We both know we're in this forever,

There's no rush,

So we've not taken our relationship further,

But I don't know how much longer either of us can wait.


	32. Chapter 32

It's been a month,

We're at his house.

He's kissing me.

"Edward…, please?"

And I know he understands what I'm asking.

Because as soon as I say it,

Our clothes are coming off.

And he's over me,

Around me,

In me,

Loving me,

Like he always has.

I'm lost in sensation,

And we fall apart together.

Breathless, sated, happy.

I am completely in love with this man.

Nothing, nobody, has ever, could ever, make me feel the way he does.

We are perfect together.

And I know I should tell him.

But Edward already knows we're perfect.

He's always known.


	33. Epilogue

"Swan." Edward calls as he walks through the door.
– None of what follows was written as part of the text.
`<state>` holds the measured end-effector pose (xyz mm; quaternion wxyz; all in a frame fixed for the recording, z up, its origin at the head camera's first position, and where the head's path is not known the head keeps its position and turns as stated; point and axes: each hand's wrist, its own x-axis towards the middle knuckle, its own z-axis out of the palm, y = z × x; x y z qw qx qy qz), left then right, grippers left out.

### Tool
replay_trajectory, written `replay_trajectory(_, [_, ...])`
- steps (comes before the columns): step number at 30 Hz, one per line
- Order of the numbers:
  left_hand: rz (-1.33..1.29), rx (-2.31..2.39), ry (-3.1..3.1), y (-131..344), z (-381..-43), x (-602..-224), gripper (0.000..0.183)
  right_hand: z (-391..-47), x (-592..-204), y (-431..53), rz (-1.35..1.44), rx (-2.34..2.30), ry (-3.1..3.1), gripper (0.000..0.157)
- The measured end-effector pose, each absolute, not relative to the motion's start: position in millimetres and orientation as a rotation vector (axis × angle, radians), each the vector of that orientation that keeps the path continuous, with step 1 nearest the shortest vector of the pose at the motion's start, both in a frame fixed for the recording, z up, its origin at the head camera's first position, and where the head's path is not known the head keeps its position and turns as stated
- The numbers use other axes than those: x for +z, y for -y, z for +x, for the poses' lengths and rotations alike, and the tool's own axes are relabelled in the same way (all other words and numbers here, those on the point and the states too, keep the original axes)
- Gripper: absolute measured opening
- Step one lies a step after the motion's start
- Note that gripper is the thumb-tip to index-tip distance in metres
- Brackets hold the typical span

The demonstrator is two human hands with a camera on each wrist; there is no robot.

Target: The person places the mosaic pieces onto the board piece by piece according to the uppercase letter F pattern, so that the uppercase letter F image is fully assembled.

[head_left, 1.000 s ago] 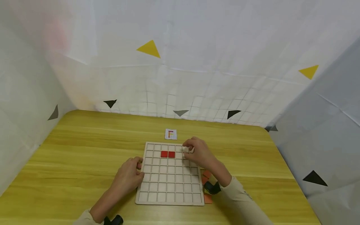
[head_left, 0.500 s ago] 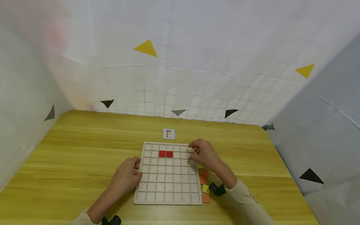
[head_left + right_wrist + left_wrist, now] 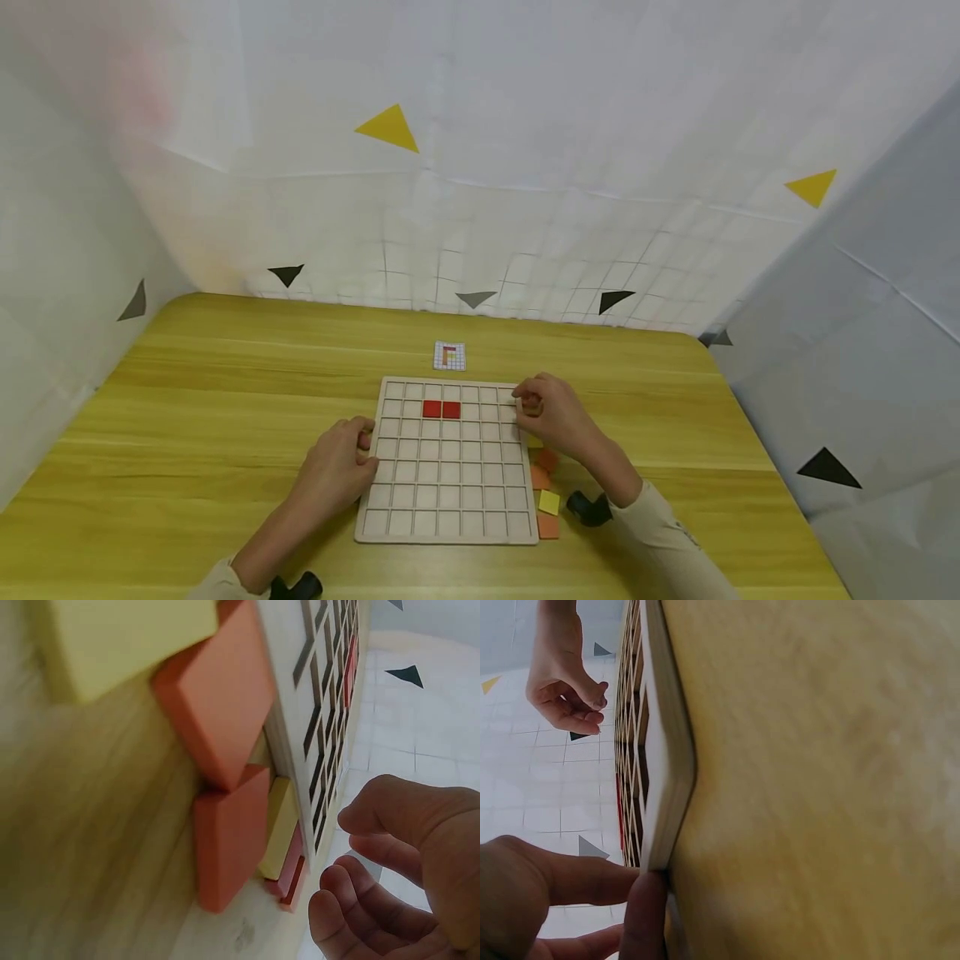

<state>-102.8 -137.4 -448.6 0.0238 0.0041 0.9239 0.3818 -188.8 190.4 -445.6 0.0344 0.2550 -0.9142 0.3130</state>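
A pale wooden grid board (image 3: pixel 450 475) lies on the table, with two red square tiles (image 3: pixel 441 409) side by side in its second row from the far end. At the board's left edge, my left hand (image 3: pixel 333 467) holds on with curled thumb and fingertips; the left wrist view shows the fingers (image 3: pixel 644 915) right at the board's corner (image 3: pixel 671 772). Over the far right corner hovers my right hand (image 3: pixel 558 419), loosely curled, nothing between thumb and fingers. Beside the right edge lie loose orange tiles (image 3: pixel 548 527) and yellow tiles (image 3: pixel 549 502).
Behind the board lies a small card (image 3: pixel 449 356) printed with a coloured grid pattern. White sheets (image 3: pixel 525 125) with triangle marks enclose the wooden table (image 3: pixel 225 375) at the back and sides. In the right wrist view, orange tiles (image 3: pixel 231 844) partly overlap near the board's side.
My right hand has moved right across the board's far part to its right edge, uncovering more tiles. The left hand stays at the left edge. The whole view has shifted slightly.
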Motion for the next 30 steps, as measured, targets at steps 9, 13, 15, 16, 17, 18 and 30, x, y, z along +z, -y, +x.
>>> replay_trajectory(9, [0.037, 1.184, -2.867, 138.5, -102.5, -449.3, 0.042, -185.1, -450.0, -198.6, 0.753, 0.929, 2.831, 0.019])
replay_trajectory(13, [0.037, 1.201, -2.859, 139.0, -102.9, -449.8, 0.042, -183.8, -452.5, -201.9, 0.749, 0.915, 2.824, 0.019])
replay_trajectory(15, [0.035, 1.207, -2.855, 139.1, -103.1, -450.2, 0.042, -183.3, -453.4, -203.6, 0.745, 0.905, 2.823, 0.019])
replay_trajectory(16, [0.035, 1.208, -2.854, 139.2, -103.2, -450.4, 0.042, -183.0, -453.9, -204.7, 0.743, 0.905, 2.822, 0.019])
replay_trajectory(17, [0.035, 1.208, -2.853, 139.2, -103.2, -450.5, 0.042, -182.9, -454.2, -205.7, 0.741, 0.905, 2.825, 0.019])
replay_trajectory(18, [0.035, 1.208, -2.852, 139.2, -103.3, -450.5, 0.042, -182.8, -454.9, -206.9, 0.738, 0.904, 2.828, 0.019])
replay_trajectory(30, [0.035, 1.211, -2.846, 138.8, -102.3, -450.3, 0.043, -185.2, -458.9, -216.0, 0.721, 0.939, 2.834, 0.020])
"Shhhh, Cullen," I whisper from the sofa.

I'm nursing our daughter.

"And I haven't been Swan for a while." I add smiling.

It's true,

We're married,

Officially I'm a Cullen.

"You'll always be Swan." he laughs.

And I know Swan will stick forever.

It reminds me of that first day junior year,

It reminds me of that day in the elevator,

It reminds me of everything that got us here.

And I know that if anyone can make it,

It's us.

Because I know what we have is the real thing.


	34. AN

So that's the end!

I just wanted to pop by and say a huge thank you to everyone who read.

To those that reviewed, it honestly meant the world to me.

And I'm sorry for not replying to everyone.

I'm a talker, so condensing chapters for this little 'experiment' was hard.

I wanted the chapters to be a hundred words, which is why I haven't written a note before now.

Anyway, I hope you enjoyed reading it as much as I enjoyed writing it.

And yeah, this author's note is a hundred words too. Appeals to the OCD in me!